= The paradox of banknotes =

Increase of demand for physical currency amid declining usage

In economics, the paradox of banknotes or cash paradox is the observation that while the share of cash transactions has fallen over the past few decades due to alternative forms of payment such as credit cards and other electronic payment instruments, the demand for physical currency, measured as the ratio of currency in circulation (CIC) to GDP, has been steadily increasing since the early 2000s. This phenomenon contradicts the standard monetary model, wherein cash demand and use of cash in transactions are positively correlated .

First coined in 2009 by the then Chief Cashier of the Bank of England, Andrew Bailey, the paradox of banknotes originates with the increase in the CIC/GDP ratio in the early 2000s after a decades-long decline in cash demand beginning in the 1940s. While first identified and described in the circulation of the British Pound Sterling, the phenomenon is wide spread among a variety of currencies; between 2001 and 2019, the CIC/GDP ratio increased in 98 out of the 128 countries available within the International Financial Statistics Database of the International Monetary Fund (IMF).

The paradox of cash was further exacerbated and accelerated during the COVID-19 pandemic. An increase in demand for physical currency was present throughout 2020, despite a decrease of cash transactions and changing consumer payment habits associated with the pandemic. Out of the 128 countries within the IMF database, CIC increased by an average 18.7% in 2020, even with a 3.1% decrease in global GDP during the same period.

== Hypothesized causes ==

=== Money as a store of value ===
While the use of cash as a medium of exchange has been declining over the past few decades, the increase in demand for banknotes has been hypothesized to be associated with an increase demand for currency as a store of value.

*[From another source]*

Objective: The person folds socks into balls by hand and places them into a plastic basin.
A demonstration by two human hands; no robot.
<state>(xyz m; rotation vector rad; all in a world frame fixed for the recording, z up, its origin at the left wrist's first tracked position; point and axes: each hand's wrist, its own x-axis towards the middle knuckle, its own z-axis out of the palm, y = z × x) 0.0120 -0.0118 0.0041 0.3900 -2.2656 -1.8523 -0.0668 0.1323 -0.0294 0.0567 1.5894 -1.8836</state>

==== Increased demand for cash in turbulent markets and times of crisis ====
Empirical studies suggest that during times of crisis, regardless of the category of crisis, demand for banknotes significantly increases. During times of financial crisis the attractiveness of physical currency as a relatively low-risk store of value increases. This increased demand is especially pronounced in large-denomination bills during a banking crisis where confidence in financial institutions decreases; such was the case during the Great Recession where the value notes in circulation of the USD increased by 10.6%, the Euro by 18.8%, while GDP declined by 4.3% and 4.0% respectively.

The effect on CIC/GDP ratio is particularly strong in times of financial recession, especially if the permanent income hypothesis holds and households maintain excess cash reserves according to their permanent income rather than falling current income; as GDP decreases through the recession and cash demand through household reserves increase simultaneously, the CIC/GDP ratio will increase despite lower economic activity.

Further studies have shown that market turbulence and unpredictability increase the attractiveness of cash as a store of wealth. Similarly to decreasing confidence in financial institution during times of financial crisis, market unpredictability lowers yields of alternative investments such as equity or bonds, and further increases risk of those investments. Market turbulence thus makes low-risk low-return assets, such as cash, relatively more attractive, especially to risk-averse agents. Therefore as market unpredictability, often brought on by times of crisis, increases, the demand for cash increases. The prevalence of consistent market turbulence over the past two decades, brought on by events such as the Dot Com Bubble, Great Recession, and COVID-19 pandemic, have thus increased demand for cash in spite of GDP movement.

The demand and holding of smaller denomination bills for transactional purposes have also been shown to increase during times of crisis and especially during natural disasters as the confidence in and availability of electronic payment instruments decrease.

==== Increased use of cash as a store of value in low interest markets ====
The demand for cash as a store of value has been shown to be inversely correlated with low interest rates; as the earnings of alternative higher-risk investments decline, the appeal of holding low-risk low-return assets, such as cash, increases. John Maynard Keynes describes this concept as the speculative demand for money. Within the same period that the demand for money as ratio of CIC/GDP has increased, global average interest rates have declined since their highs in the 1980s, to historic lows in the mid-2010s. While the decline in interest rates, especially after the Great Recession, has contributed to increased cash demands, it is not wholly responsible for the rise in money demand.

==== Foreign demand for bank notes as reserve currency ====
There is significant overlap between currencies for which the paradox of banknotes is most pronounced and those used most as reserve currency by foreign governments. In particular, beginning in the early 2000s China's foreign reserves have exponentially grown to nearly twenty times their pre-2000s level; this trend can be seen in many other countries which have run a trade surplus over the past two decades. The share of USD held as foreign reserves and within foreign individuals have increased from 36.4% to 44.7% in the same time period, with similar trends occurring for the Euro with an estimated 30–50% of Euro notes being held by foreign entities. These increases in share of currency held by foreign entities can partial offset its decrease use as a medium of exchange.